Diejenigen <…>, welche entweder alle Classen eines Landes-Gymnasiums besucht, oder zwei Jahre in der obersten Classe des Gymnasiums und unter diesen wenigstens 1/2 Jahr auf der obersten Ordnung der obersten Classe zugebracht haben <…>, erhalten von den Directoren der Landes-Gymnasien, wenn diesen die Befugnis dazu eingeräumt ist, den zum Besuche der hohen Schule erforderlichen Exemtionsschein ohne eine weitere Prüfung.

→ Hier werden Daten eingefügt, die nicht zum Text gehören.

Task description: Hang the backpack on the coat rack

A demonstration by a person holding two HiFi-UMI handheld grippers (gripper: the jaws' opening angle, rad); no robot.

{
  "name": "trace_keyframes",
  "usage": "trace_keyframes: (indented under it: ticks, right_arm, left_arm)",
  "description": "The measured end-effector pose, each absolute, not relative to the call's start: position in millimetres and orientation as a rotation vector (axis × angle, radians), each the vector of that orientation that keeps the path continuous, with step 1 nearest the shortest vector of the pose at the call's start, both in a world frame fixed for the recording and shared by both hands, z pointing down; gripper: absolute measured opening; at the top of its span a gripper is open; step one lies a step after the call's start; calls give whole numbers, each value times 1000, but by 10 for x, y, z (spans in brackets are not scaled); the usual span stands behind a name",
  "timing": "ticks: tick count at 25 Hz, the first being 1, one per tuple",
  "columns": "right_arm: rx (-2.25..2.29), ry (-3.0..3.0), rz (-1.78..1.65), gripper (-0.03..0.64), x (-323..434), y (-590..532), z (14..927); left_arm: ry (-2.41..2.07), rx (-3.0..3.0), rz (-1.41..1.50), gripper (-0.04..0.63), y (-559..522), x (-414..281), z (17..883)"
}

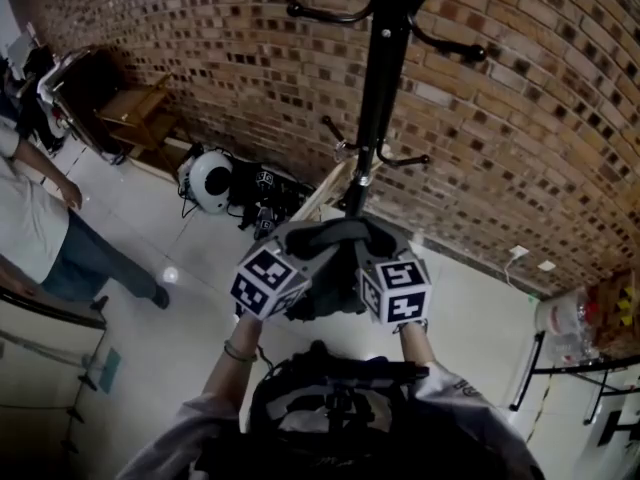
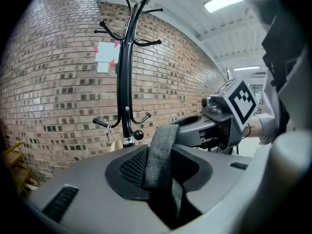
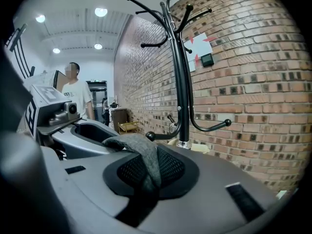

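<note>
The backpack (image 1: 335, 403) is hanging low in front of the person, close against the body, and its weight is being carried by the grey strap (image 1: 340, 231) that is arching between the two grippers. The left gripper (image 2: 157, 167) is pinching one side of that strap, its jaws standing fairly wide around the folded webbing, while the right gripper (image 3: 146, 177) is pinching the other side with a narrower gap. Both are tipping slightly downward and facing the coat rack (image 1: 378, 88), which is standing just ahead against the brick wall (image 1: 540, 148). Judging from this, the pick-up is looking finished and the carry to the rack is looking close to finished, with the strap held out as an open loop towards the pole. The hanging itself is not yet done: the strap is touching no hook. The lower hooks (image 1: 405, 160) are sitting near and a little beyond the grippers, and the upper hooks (image 1: 450, 43) are sitting well above them. What is probably remaining is lifting the loop to a chosen hook, passing it over the tip, letting the bag settle, and then opening both sets of jaws and drawing them clear
</note>
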State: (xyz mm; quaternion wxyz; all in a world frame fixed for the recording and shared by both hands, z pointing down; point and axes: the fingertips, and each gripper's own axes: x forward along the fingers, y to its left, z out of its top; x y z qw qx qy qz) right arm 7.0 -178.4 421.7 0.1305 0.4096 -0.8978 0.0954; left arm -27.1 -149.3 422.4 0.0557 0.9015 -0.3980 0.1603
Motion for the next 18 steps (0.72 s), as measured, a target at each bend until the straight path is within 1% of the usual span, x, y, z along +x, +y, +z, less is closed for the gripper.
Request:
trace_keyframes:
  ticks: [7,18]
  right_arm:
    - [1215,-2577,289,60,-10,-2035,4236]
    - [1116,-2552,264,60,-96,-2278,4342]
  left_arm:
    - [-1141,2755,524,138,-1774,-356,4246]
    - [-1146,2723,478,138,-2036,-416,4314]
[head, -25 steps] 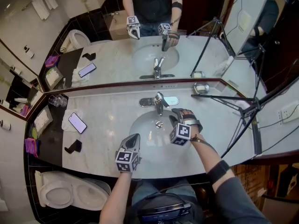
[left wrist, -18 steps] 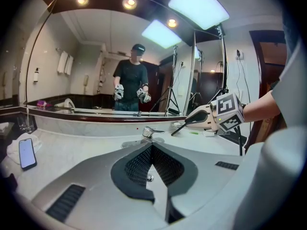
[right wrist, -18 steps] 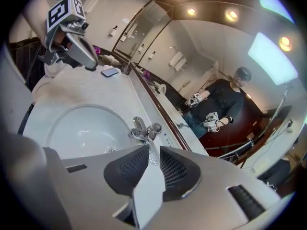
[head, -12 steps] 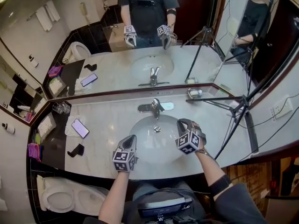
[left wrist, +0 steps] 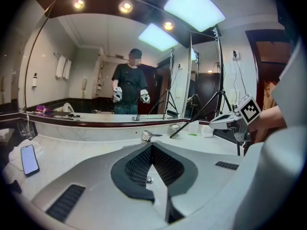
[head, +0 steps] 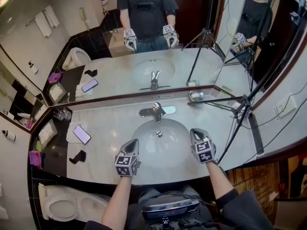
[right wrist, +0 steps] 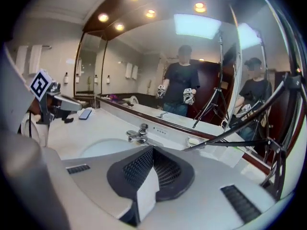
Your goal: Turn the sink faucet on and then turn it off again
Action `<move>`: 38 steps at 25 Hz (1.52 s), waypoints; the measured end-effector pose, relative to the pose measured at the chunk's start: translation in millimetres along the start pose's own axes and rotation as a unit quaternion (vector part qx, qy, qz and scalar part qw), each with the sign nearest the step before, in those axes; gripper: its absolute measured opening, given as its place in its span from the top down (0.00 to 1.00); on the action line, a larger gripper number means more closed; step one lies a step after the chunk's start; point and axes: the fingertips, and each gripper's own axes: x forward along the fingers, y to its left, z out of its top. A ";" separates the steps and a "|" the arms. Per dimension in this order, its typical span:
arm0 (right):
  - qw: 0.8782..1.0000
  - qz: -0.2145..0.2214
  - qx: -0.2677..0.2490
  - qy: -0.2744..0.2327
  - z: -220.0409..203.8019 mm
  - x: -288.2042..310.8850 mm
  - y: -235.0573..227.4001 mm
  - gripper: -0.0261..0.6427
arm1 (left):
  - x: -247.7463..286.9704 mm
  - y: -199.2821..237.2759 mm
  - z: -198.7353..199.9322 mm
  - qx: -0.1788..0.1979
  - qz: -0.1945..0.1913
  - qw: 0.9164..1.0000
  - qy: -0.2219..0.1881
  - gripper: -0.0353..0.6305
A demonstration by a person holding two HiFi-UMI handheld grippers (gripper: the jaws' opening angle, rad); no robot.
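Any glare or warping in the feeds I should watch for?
Head view: sharp, evenly lit, the mirror doubling the faucet. Left gripper view: heavy fisheye, black corners, a ceiling panel blown out white. Right gripper view: same bowing, spotlights flaring.

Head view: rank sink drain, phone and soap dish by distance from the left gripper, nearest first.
1. Sink drain: in the basin, just ahead and to the right.
2. Phone: on the counter, off to the left.
3. Soap dish: far right, by the mirror.
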 end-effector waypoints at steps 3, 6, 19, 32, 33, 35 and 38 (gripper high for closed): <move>0.999 -0.002 0.031 -0.014 -0.5 -11.1 -1.5 0.94 | -4.6 0.6 0.5 0.000 0.001 1.000 -0.002 0.97; 0.997 0.000 0.069 -0.029 -12.7 -15.5 -3.9 0.94 | -9.5 1.8 0.9 0.000 0.002 1.000 -0.004 0.97; 0.992 0.017 0.124 -0.023 -41.7 -21.8 5.7 0.94 | -18.6 -2.1 -7.5 -0.005 -0.003 1.000 -0.003 0.97; 0.993 0.022 0.112 -0.011 -52.1 -18.8 9.9 0.93 | -18.3 -3.3 -10.6 -0.020 -0.002 1.000 -0.005 0.97; 0.994 0.022 0.108 -0.010 -52.7 -18.3 10.5 0.93 | -18.1 -2.9 -11.0 -0.020 -0.001 1.000 -0.005 0.97; 0.995 0.023 0.094 -0.005 -54.1 -16.8 12.1 0.93 | -17.2 -2.5 -11.6 -0.019 0.000 1.000 -0.005 0.97; 0.999 0.020 0.047 0.006 -50.6 -15.5 17.4 0.93 | -14.9 -2.7 -13.3 -0.019 0.001 1.000 -0.002 0.97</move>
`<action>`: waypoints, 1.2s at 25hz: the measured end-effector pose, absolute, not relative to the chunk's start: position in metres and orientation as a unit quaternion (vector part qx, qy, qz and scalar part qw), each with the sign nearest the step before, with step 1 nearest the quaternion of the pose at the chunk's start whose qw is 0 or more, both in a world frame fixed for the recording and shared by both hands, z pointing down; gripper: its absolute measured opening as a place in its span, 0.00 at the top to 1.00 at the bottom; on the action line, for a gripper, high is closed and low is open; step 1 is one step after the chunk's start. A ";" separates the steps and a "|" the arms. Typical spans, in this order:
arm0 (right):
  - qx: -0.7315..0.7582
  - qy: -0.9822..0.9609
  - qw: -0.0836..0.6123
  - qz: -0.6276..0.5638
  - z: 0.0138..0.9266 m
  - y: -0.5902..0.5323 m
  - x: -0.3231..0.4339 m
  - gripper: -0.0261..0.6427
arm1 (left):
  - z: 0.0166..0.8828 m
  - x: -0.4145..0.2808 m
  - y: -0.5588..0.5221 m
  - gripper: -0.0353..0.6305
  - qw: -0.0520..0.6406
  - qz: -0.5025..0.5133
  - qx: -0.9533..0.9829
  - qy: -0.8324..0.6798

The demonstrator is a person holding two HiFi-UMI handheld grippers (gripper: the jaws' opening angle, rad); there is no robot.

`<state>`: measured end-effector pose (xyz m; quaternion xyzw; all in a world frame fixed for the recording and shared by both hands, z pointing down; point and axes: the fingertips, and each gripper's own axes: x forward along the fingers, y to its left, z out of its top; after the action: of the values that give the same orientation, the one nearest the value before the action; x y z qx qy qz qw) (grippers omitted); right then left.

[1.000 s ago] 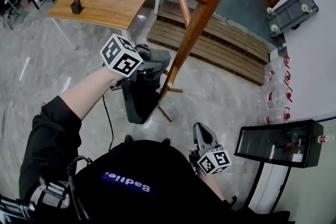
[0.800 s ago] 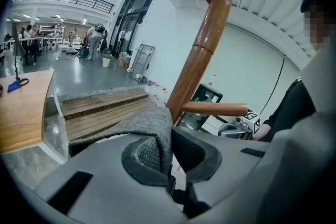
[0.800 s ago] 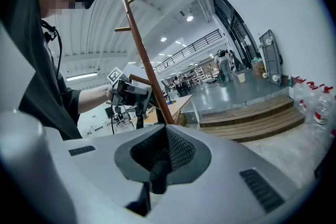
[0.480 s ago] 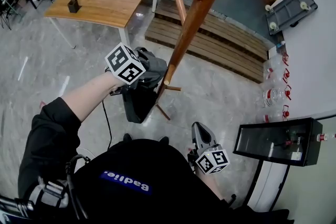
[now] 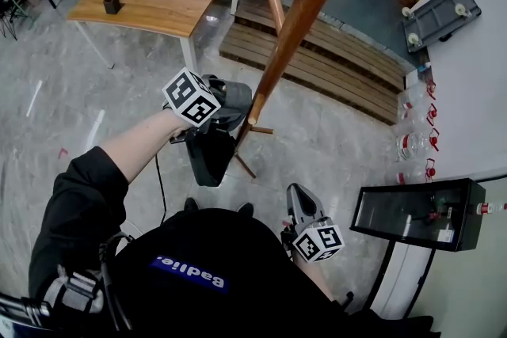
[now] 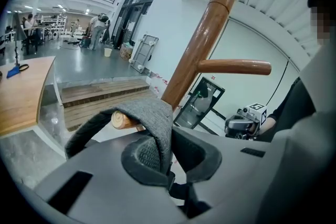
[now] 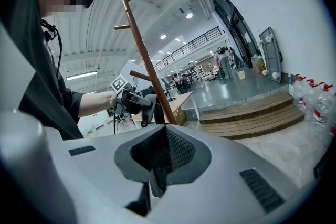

d) Verfügung; Darmstadt 28. Dezember 1826

Nach einer höchsten Verfügung vom 28. December 1826 sollen die beim Abgange der Schüler ihnen mitgegebenen Zeugnisse nicht blos die Zeit, während welcher ein Schüler im Gymnasium Untericht erhalten, so wie die Classe und Ordnung, in welcher er zuletzt gesessen, angeben, sondern auch eine möglichst genaue und nach pflichtmässiger Ueberzeugung, so wie mit der grössten, keine persönliche Rücksichten kennenden Gewissenhaftigkeit zu entwerfende Charakteristik des abgehenden Schülers hinsichtlich seines Fleisses, seiner Anlagen, seiner Fortschritte, seiner Sittlichkeit, Ordnungsliebe, Folgsamkeit u. s. w. enthalten.

Überlieferung
Druck: Osterprogramm des Darmstädter Gymnasiums, 1830, S. 17 f.,19, 21 f., 26.